J.C. Penney made news in the fall when it hired Ron Johnson, the man who ran Apple’s retail division. It is Johnson’s intent to change the way that J.C. Penney promotes its products and what he intends says a lot about how retailing is done, how it may be done and the costs involved.
Stephanie Clifford in her New York Times article, “J.C. Penney to Revise Pricing Methods and Limit Promotions,” reports that “[Johnson’s] first steps as chief executive would be to get rid of the nonstop promotions at the store and move to three kinds of prices (everyday, monthly specials and clearance).”
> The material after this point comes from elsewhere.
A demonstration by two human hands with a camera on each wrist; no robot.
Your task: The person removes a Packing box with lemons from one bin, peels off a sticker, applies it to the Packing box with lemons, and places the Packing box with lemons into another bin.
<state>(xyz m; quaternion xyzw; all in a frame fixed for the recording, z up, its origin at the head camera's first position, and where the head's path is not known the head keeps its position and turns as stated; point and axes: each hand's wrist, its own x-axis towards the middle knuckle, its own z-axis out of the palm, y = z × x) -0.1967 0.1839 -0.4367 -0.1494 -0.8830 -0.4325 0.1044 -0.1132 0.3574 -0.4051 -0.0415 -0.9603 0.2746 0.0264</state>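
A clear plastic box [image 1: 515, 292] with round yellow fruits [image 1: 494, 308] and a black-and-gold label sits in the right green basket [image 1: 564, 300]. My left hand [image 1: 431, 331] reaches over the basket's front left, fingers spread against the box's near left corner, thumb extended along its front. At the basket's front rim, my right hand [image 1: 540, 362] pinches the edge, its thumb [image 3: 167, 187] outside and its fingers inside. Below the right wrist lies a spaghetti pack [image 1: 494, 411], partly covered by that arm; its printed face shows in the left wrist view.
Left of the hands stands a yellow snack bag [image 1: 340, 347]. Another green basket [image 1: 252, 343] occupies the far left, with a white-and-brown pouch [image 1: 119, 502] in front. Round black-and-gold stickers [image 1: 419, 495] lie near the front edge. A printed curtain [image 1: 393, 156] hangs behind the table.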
J.C. Penney is not the first to move to fewer promotions but his stated reasoning is startling in its honesty and should be fascinating to anyone who sells or consumes. Here is how he puts it: “Though retailers use promotional pricing to attract shoppers… the method used … “fake prices” — artificially inflated prices that are on near-constant markdowns.”
Johnson goes on to say that, in the case of J.C. Penney, their cost of goods has stayed roughly the same ($9 to $10) since 2002. “During that period, though, Penney increased the average price tag to $36 from about $27. Yet even as the price tag rose, customers ended up paying less because of coupons or sales.” according to Mr. Johnson, “…72 percent of Penney’s revenue came from products sold at a discount of 50 percent or more.”
So here is what they are going to do. They are going to reprice all of their products to reflect the actual retail. In the case of “…a T-shirt that was priced last year at $14, but sold closer to $6 after promotions, will now be priced at $7.”
In addition to flattening the pricing, the company will eliminate most promotions (590 last year) and will
reduce its cost of marketing from $1 Billion to $80 million per month.
Consumers are going to have to move from seeing J.C. Penney as the place to go for promotions to the place to go for everyday low pricing. That’s going to take some time. I hope Johnson gets it.